Word. heard kaa speak and was like "oh, there's scarjo..."


----------



## shit (Apr 16, 2016)

Saw this
Scarjo sucked, she must've thrown favro some sex to be in this
Scarred up mowgli was pretty badass, if I was 8 I'd think he was fucking awesome
Bill Murray can't sing for shit
Walken was pretty damn intimidating as Louie
Wolves stole the movie, it became all about the wolves tbh, prepare to have this movie brainwash you into being a dog lover
6/10, never dragged but nothing at all powerful happening


----------



## Stunna (Apr 16, 2016)

movie was good

songs should have been cut tho

ending also had some problems

7/10


----------



## MartialHorror (Apr 16, 2016)

Did they get a new guy to do Honest Trailers? Or has there always been multiple narrators and I never noticed?

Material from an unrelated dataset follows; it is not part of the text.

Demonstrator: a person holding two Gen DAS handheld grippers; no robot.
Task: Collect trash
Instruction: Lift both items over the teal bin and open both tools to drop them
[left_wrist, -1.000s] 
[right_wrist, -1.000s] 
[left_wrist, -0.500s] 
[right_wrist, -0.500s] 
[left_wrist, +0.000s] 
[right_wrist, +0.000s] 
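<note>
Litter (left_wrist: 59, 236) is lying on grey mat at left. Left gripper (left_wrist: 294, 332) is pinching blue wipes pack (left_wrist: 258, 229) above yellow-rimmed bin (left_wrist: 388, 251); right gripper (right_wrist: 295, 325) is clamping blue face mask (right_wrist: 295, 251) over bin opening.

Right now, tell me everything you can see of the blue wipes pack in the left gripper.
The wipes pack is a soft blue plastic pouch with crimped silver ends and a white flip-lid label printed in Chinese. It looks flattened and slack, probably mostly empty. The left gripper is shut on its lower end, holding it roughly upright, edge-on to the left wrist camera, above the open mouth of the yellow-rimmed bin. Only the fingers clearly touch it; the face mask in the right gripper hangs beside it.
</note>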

As for the movie itself, my feelings seem to mirror everyone elses. Good humor, special effects and voice acting, but the songs felt out-of-place and the ending had its own issues. I suspect that the movie was originally designed to be a musical, but someone decided to remove the songs at the last moment except the ones which were almost required for the narrative. During the end credits, apparently Kaa sings a song, giving some weight to my theory.


----------



## Stunna (Apr 17, 2016)

Idris Elba was A+ casting for Shere Khan.


----------



## MartialHorror (Apr 17, 2016)

Yeah, he probably was the most inspired casting choice and he stood out the most, although Bill Murray also sounded like he was having fun. Oddly, my only complaint is Sir Ben Kingsley, although I can't decide if it was his acting or a sound mixing issue. He does good when he's merely talking, but when he yells, something about his voice seems too reserved- as if he's yelling without any kind of intensity. But once again, maybe it was a sound mixing problem.


----------



## Bender (Apr 17, 2016)

Saw movie on Thursday

Give it a 7.9 out of 10

+Excellent choice for Mowgli(thank freaking crap he ain't as bratty as his 1967 counterpart)
+Idris Alba ftw
+ Scar Jo did breathtakingly scary Kas
+Enjoyed Bill Murray as Baloo (to point may even make Baloo siggy
+More emphasis on wolves
+Know no one noticed it but somewhat similar comparison to book with Shere Khan "manipulating" the wolves

-Feels like a "bros before hoes" change with


*Spoiler*: __ 



 Mowgli being allowed to stay in the jungle




Going to see movie again later today with pops


----------



## SakugaDaichi (Apr 17, 2016)

Saw this last night. Twas bloody fantastic. Lupita was great but Idris scared the crap outta me.

8.5/10!!


----------



## MartialHorror (Apr 17, 2016)

One thing I liked was how Mowgli was getting visibly scratched up throughout it. It gave weight to the action scenes.


----------



## Gilgamesh (Apr 18, 2016)

Sanders forever, Elba never.

Infact none of them matched the cast of the 67 version.


----------



## Mider T (Apr 18, 2016)

Haven't seen the movie yet, about to negotiate everyone in this thread for spoiling me.


----------



## Linkdarkside (Apr 20, 2016)

[YOUTUBE]IGL39PasNOE[/YOUTUBE]


----------



## Nemesis (Apr 20, 2016)

Bender said:


> Saw movie on Thursday
> 
> Give it a 7.9 out of 10
> 
> ...



So they didn't go with.


*Spoiler*: __ 



 The village reject Mogli, and he goes back to the jungle and gets the wildlife destroy the village? So disappointing.


----------



## Bender (Apr 21, 2016)

@Nemsis

Goddamn dad backed out at the last minute on going to see The Jungle book cuz "He wasn't feeling well"...


----------



## Rukia (Apr 21, 2016)

Warner Bros is still working on releasing their own Jungle Book movie in a couple of years.


----------



## Gilgamesh (Apr 22, 2016)

which will be better

and thanks to idiots going to see this garbage now we might get a live action Lion King


----------



## RisingVengeance (Apr 23, 2016)

I'm pretty sure that was probably more than guaranteed with or without those of us who _did_ end up going to see the film. Speaking of which, I saw it with a friend. Thought it was well done. Had some interesting parts mixed in with the usual boring, story-driven ones; but, overall, I enjoyed it. Sucked that my contacts dried out and I had to take them out for fear of wanting to gouge out my eyeballs thus seeing the second half blurry.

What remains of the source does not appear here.